The shop is unassuming, off one of the main streets, and sparsely decorated with nautical accents. A pretty redhead welcomes them from the counter and invites them to take their time looking around before sitting down. Shioriko hadn’t been to a record shop in a while, not since she used to accompany her sister to shop for used vinyls in Shimogyō, but those old, dusty shops didn’t resemble the subtle chicness of the place Ayumu had suggested, which seemed to be equipped with a sort of bar and several tables. Nonetheless, the sight of record players felt homely and familiar. Kaoruko would like her , Shioriko thinks with a smile, before she catches herself and shakes her head.
“So, this is how the place works,” Ayumu starts excitedly, spinning on her heels to face Shioriko, and the latter’s breath hitches for the thousandth time that night. “Go look for a record or two that you’d like to listen to. I’ll order us drinks in the meantime. Once you’re back, we both listen to the record wearing headphones that play from the same turntable, while we drink. We can, of course, just have our drinks and talk, right? But I read online that the charm of the place is relaxing at our table, and letting the music do the talking.”
Ayumu sounded so excited at the idea that, regardless of whether Shioriko may be into it as well (she was), she would do it in a heartbeat. She scans the room and spots a corner table, straddled by the store’s large front windows and a wooden display case, creating a secluded spot in the otherwise open space. It’s perfect, Shioriko thinks.

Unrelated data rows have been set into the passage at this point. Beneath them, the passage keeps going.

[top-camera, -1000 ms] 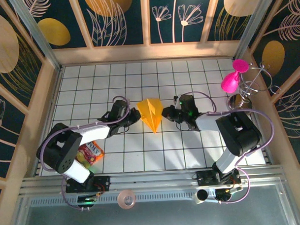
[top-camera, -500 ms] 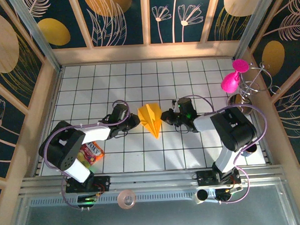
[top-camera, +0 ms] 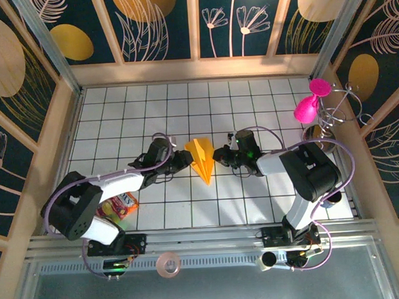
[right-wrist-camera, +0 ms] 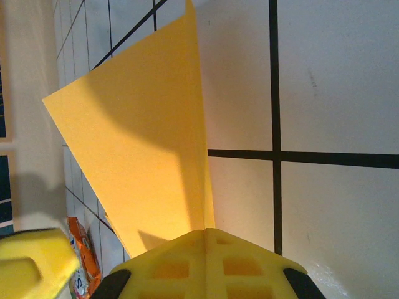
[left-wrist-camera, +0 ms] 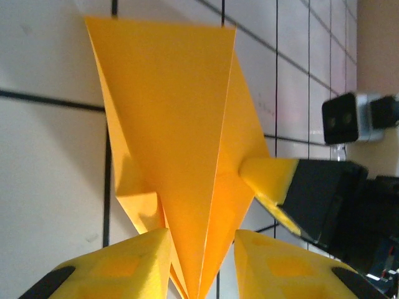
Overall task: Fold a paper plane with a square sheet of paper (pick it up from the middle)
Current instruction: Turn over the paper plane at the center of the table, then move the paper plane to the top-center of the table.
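Note:
The orange-yellow paper plane (top-camera: 201, 158) sits mid-table as a narrow folded dart, tip pointing toward the near edge. My right gripper (top-camera: 217, 155) comes at it from the right. In the right wrist view this gripper (right-wrist-camera: 206, 232) is shut on the folded edge of the paper plane (right-wrist-camera: 143, 143). My left gripper (top-camera: 185, 158) is on the left side. In the left wrist view the left gripper (left-wrist-camera: 201, 240) is open, with the paper plane (left-wrist-camera: 181, 124) running loosely between its fingers. A right fingertip (left-wrist-camera: 268, 177) pinches the plane's far edge.
A multicoloured snack packet (top-camera: 118, 205) lies beside the left arm. A pink balloon-like figure (top-camera: 307, 108) on a wire stand is at the right wall. A tape roll (top-camera: 168, 264) rests on the near rail. Wooden walls enclose the tiled table (top-camera: 254, 206).
The left gripper has opened off the paper plane. The plane now looks narrower, folded closer together, and has shifted slightly. The right gripper stays shut on it.

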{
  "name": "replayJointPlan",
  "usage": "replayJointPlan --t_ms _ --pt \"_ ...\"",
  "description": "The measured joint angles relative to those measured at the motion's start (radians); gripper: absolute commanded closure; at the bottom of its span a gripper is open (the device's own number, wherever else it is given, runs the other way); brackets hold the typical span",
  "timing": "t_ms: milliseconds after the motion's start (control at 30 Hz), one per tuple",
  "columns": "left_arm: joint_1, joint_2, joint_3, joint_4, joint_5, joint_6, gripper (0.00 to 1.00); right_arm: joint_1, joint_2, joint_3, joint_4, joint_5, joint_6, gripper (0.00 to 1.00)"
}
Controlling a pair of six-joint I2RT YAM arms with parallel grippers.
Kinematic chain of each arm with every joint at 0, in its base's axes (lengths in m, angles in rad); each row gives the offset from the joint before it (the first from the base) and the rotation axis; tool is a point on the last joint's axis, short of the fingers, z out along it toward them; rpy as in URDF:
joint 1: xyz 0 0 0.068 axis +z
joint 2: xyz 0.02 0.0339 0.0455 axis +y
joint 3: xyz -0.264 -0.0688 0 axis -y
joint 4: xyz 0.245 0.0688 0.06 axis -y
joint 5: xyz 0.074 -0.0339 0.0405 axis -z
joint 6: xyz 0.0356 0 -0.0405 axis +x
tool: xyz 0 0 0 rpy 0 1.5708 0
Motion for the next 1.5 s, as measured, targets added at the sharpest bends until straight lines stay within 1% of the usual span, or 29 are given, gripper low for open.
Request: replayJointPlan --t_ms 200,367,567,633,800,933,1133,1333,1500 --pt "-0.021 0.079 0.0 0.016 0.039 -0.019 0.74 0.001 0.0 0.0 0.0 0.0 0.0 1.0" --pt "-0.021 0.113 0.011 0.019 0.054 -0.019 0.71 0.001 0.0 0.0 0.0 0.0 0.0 1.0" --pt "-0.021 0.127 0.013 0.048 0.081 -0.029 0.78 0.001 0.0 0.0 0.0 0.0 0.0 1.0" --pt "-0.024 0.128 0.013 0.062 0.089 -0.034 0.78 0.001 0.0 0.0 0.0 0.0 0.0 1.0" --pt "-0.031 0.134 0.014 0.072 0.101 -0.038 0.73 0.001 0.0 0.0 0.0 0.0 0.0 1.0" --pt "-0.047 0.157 0.032 0.066 0.101 -0.039 0.65 0.001 0.0 0.0 0.0 0.0 0.0 1.0" --pt "-0.076 0.174 0.076 0.059 0.097 -0.037 0.6 0.003 0.0 0.0 0.0 -0.016 0.0 1.0" --pt "-0.092 0.198 0.099 0.029 0.071 -0.035 0.59 0.019 0.0 0.007 -0.001 -0.027 -0.001 1.0" --pt "-0.101 0.202 0.126 -0.035 0.029 -0.025 0.62 0.02 -0.003 0.014 0.0 -0.027 -0.001 1.0"
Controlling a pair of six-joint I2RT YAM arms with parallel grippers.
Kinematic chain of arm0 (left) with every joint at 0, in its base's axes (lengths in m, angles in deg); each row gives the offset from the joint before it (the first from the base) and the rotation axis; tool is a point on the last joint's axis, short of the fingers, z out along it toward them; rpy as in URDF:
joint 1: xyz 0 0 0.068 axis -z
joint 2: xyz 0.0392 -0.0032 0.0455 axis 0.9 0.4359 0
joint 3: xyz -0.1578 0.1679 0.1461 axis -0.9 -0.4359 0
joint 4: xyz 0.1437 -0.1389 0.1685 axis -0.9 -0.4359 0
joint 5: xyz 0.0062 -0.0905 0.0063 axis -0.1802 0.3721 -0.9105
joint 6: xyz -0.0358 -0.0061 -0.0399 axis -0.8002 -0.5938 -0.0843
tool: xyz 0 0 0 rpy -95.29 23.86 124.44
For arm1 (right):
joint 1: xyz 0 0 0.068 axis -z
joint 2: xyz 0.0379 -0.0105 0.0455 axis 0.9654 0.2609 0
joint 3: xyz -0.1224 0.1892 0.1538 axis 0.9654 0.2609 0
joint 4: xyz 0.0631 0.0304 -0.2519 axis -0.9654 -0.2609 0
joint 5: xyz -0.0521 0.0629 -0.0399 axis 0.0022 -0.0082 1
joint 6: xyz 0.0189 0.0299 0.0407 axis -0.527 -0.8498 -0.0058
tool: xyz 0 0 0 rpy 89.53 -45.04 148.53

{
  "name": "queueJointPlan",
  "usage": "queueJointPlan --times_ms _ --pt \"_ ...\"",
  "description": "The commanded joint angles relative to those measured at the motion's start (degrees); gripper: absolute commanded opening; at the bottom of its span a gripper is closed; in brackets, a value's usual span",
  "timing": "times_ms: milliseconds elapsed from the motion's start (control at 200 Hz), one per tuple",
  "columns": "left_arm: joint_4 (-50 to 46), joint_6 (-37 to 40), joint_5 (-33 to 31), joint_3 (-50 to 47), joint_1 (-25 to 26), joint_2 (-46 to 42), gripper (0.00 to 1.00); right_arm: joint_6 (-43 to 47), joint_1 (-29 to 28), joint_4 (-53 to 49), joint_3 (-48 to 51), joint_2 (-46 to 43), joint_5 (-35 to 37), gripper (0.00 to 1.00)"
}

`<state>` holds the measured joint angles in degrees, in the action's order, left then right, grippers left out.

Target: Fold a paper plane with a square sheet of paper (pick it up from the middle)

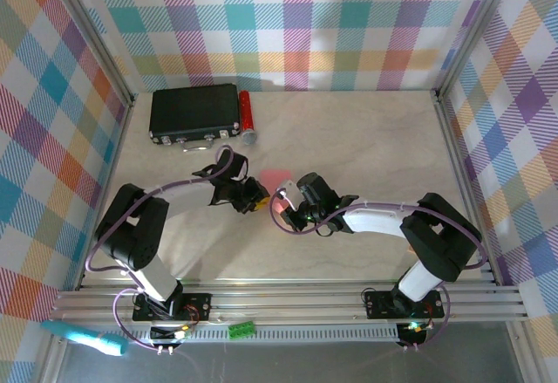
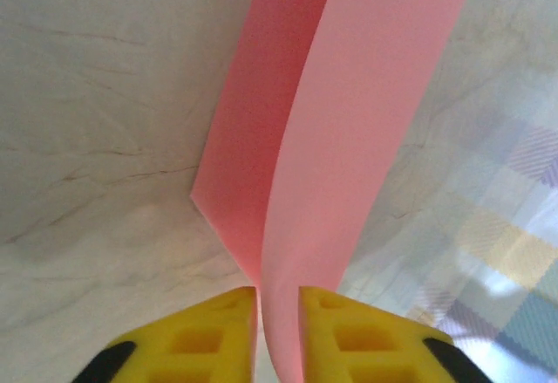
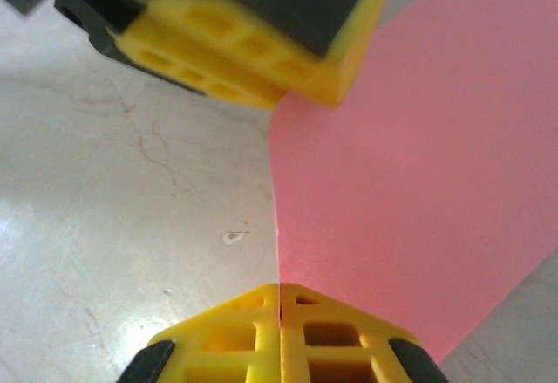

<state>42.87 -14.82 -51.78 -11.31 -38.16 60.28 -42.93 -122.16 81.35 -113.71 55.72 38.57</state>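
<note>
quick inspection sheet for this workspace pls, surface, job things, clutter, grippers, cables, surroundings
surface: pale marbled tabletop, no spills seen
job's things: thin pink-red square paper sheet, bent into two flaps, held at mid-table between both grippers; not yet a plane
clutter: black rectangular box at the far left, small red cylinder with a grey end beside its right side
grippers: left gripper jaws slightly apart, sheet running between them; right gripper shut on the sheet's edge
cables: purple cables loop along both arms
surroundings: colourful plaid walls, aluminium frame rail at the near edge, teal object below it
</note>
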Motion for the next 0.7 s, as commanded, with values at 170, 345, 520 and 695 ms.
queueJointPlan --times_ms 170,345,520,695 --pt "-5.1 6.3 -3.8 2.9 -3.2 -7.8 0.39 -0.5 -0.2 -1.5 2.0 -1.8 -9.5 0.01" --pt "-1.0 6.0 0.5 4.5 -1.9 -2.1 0.36 -1.7 -0.2 -1.9 2.7 -1.9 -14.4 0.0" --pt "-2.8 8.2 0.6 9.0 0.7 5.4 0.27 -3.0 -0.2 -1.8 3.1 -1.5 -14.8 0.0" --pt "-7.2 11.3 -1.8 11.9 2.1 11.2 0.21 -5.2 0.4 -1.2 3.5 -1.7 -13.5 0.0"
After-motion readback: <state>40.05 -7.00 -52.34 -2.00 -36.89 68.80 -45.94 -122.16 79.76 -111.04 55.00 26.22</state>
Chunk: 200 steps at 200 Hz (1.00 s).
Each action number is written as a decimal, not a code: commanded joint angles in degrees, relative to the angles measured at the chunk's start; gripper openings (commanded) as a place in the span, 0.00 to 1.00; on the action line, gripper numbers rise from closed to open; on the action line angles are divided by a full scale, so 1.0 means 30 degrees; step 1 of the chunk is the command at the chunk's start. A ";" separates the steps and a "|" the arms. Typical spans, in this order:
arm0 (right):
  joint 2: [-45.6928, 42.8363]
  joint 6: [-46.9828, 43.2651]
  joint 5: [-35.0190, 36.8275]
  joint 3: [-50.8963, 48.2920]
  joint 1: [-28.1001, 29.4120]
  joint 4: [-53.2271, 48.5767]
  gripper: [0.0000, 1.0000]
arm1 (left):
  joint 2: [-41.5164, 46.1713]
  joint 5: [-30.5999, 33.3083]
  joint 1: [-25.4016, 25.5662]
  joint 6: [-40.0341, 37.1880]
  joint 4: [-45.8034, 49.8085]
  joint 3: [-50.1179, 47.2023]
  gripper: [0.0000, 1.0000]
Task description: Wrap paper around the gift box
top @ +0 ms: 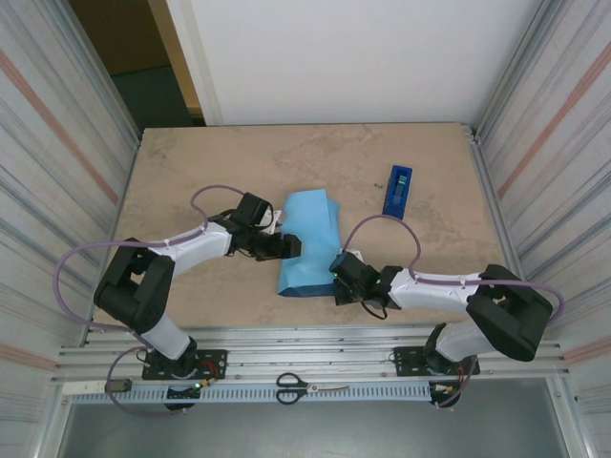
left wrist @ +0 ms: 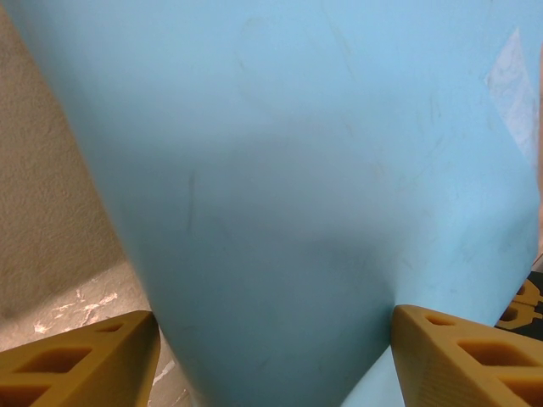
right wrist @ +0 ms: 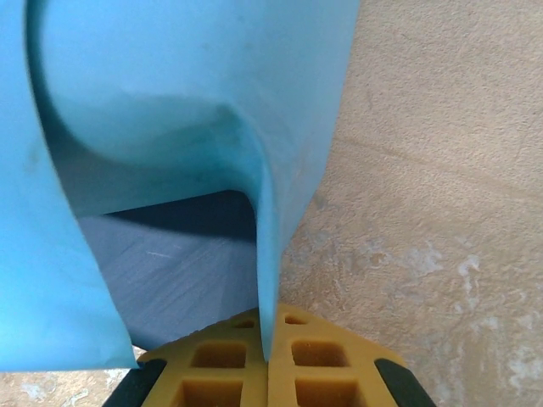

“Sounds fun,” Shioriko says, smiling; she points to the open table. “Let’s get that spot…before anyone else does.”
Ayumu orders them glasses of wine while Shioriko selects a couple of records for them to listen to. The selection is mostly not a contemporary fare, but she recognises a good amount of names from her childhood. She opts for a couple of ones that she remembers being pleasant, fetching a Beach Boys LP and a Nino Ferrer 7-inch 45 that she’s surprised to find anywhere else outside of her father’s eclectic collection. When she returns to the table, she’s surprised to find Ayumu waiting with a record already on the turntable, looking at her sweetly, resting her chin on one hand.
“I’m sorry, I saw this one on my way back from the bar and knew we had to listen to it,” Ayumu says, motioning at an old, dusty record sleeve bearing the picture of a trumpet player. Jazz, on Christmas, huh? “Let’s?”
The record begins with a sleepy, intimate rendition of a show tune from the 40s (at least, according to the back of the sleeve), recorded in 1954 in the United States. Shioriko finds it perfect for the mood, as she sinks deep into the padded chair opposite to Ayumu. It doesn’t do much to calm her nerves though; Ayumu raises her glass in a silent toast and takes a sip of the claret, not taking her eyes off Shioriko’s for even a moment. Shioriko, for a lack of some better response, does the same and takes a sip from her own cup.
She doesn’t drink very often, but she reckons she will need it tonight.